--- TASK DIRECTIONS ---
Set down exactly the first line of the entries and every line after it, through the line with "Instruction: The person".
══ DATA SECTION
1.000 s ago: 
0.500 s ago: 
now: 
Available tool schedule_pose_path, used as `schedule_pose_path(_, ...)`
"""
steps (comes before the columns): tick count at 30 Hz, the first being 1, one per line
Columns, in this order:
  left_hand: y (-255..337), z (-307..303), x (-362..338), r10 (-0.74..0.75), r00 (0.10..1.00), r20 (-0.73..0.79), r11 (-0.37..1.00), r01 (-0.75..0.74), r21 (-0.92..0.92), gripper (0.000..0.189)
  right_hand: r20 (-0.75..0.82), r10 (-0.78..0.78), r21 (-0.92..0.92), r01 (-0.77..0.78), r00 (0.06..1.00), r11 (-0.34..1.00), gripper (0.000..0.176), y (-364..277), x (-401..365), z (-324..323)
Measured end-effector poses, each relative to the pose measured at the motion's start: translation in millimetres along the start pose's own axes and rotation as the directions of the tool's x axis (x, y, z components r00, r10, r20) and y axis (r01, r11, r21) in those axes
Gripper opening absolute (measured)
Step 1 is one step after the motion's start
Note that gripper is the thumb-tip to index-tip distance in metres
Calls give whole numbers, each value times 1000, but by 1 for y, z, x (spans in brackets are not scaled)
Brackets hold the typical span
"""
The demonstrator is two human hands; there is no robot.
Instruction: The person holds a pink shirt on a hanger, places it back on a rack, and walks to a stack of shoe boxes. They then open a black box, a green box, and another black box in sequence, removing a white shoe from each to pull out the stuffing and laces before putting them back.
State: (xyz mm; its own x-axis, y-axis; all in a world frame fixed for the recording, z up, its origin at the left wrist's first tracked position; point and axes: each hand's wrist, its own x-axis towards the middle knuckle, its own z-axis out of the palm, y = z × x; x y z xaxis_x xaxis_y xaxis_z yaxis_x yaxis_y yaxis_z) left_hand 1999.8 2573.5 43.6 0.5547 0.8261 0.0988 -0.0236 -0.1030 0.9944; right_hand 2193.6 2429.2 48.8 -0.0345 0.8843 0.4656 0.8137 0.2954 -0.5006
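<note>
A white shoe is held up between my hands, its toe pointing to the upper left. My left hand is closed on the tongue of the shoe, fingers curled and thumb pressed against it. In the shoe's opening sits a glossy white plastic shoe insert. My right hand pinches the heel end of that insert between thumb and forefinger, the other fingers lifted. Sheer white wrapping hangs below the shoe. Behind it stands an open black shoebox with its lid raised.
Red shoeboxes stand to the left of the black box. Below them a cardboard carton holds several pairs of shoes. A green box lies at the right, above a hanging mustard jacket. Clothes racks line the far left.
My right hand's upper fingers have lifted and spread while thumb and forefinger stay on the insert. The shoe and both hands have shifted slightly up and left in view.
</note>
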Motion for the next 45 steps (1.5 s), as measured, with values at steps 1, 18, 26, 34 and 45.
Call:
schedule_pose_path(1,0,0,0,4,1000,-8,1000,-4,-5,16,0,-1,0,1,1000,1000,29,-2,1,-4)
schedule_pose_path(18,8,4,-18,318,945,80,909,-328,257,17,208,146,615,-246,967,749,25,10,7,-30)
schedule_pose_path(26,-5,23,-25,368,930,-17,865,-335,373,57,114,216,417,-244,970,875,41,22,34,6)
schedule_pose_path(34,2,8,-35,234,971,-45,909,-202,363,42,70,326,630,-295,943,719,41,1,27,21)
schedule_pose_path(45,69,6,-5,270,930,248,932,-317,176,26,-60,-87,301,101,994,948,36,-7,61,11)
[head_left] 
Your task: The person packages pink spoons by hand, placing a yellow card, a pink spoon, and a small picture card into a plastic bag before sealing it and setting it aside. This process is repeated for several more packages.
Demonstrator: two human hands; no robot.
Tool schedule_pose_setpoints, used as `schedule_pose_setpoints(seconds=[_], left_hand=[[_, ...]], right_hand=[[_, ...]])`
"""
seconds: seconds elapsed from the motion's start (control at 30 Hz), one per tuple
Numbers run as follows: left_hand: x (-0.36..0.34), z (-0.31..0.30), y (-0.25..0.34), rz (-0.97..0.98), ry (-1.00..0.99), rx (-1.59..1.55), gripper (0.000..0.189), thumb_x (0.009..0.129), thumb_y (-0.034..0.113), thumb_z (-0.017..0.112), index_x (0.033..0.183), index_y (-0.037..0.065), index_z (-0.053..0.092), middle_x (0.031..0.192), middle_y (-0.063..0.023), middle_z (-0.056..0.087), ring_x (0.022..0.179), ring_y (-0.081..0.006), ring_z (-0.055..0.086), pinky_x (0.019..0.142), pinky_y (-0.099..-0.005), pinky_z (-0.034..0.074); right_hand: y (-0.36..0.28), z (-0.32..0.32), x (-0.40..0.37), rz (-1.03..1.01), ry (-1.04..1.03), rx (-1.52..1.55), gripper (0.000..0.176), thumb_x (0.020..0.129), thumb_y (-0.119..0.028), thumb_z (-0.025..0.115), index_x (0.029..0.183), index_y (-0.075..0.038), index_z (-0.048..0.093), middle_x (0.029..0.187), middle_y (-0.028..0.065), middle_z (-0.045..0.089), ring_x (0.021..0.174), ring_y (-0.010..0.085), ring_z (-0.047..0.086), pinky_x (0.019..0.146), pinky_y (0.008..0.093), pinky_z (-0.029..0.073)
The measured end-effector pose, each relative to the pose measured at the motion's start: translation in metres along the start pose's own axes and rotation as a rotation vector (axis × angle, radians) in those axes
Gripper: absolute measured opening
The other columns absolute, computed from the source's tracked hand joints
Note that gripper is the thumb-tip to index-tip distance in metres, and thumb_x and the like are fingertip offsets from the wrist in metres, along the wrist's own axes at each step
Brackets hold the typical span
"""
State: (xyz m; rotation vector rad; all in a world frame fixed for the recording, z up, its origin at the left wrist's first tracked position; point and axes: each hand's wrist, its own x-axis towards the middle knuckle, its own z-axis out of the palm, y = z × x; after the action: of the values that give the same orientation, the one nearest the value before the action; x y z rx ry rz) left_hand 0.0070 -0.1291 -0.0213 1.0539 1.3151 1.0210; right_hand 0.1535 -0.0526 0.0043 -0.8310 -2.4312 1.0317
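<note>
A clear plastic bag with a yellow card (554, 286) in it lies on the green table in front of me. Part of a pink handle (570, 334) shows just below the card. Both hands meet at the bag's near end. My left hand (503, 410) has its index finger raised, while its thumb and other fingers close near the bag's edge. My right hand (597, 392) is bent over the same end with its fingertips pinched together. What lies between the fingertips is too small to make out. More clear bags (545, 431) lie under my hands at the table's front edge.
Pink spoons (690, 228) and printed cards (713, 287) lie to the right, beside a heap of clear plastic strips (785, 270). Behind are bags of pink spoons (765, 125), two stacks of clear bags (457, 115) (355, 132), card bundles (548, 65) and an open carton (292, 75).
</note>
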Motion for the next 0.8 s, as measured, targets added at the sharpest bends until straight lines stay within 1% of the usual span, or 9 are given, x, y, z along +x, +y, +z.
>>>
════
--- ANSWER BOX ---
1.000 s ago: 
0.500 s ago: 
now: 
Available tool schedule_pose_path, used as `schedule_pose_path(_, ...)`
"""
steps (comes before the columns): tick count at 30 Hz, the first being 1, one per line
Columns, in this order:
  left_hand: y (-255..337), z (-307..303), x (-362..338), r10 (-0.74..0.75), r00 (0.10..1.00), r20 (-0.73..0.79), r11 (-0.37..1.00), r01 (-0.75..0.74), r21 (-0.92..0.92), gripper (0.000..0.189)
  right_hand: r20 (-0.75..0.82), r10 (-0.78..0.78), r21 (-0.92..0.92), r01 (-0.77..0.78), r00 (0.06..1.00), r11 (-0.34..1.00), gripper (0.000..0.176), y (-364..277), x (-401..365), z (-324..323)
Measured end-effector poses, each relative to the pose measured at the motion's start: translation in millimetres along the start pose's own axes and rotation as the directions of the tool's x axis (x, y, z components r00, r10, r20) and y axis (r01, r11, r21) in those axes
Gripper opening absolute (measured)
Step 1 is one step after the motion's start
Note that gripper is the thumb-tip to index-tip distance in metres
Calls give whole numbers, each value times 1000, but by 1 for y, z, x (spans in brackets are not scaled)
Brackets hold the typical span
"""
The demonstrator is two human hands; there is no robot.
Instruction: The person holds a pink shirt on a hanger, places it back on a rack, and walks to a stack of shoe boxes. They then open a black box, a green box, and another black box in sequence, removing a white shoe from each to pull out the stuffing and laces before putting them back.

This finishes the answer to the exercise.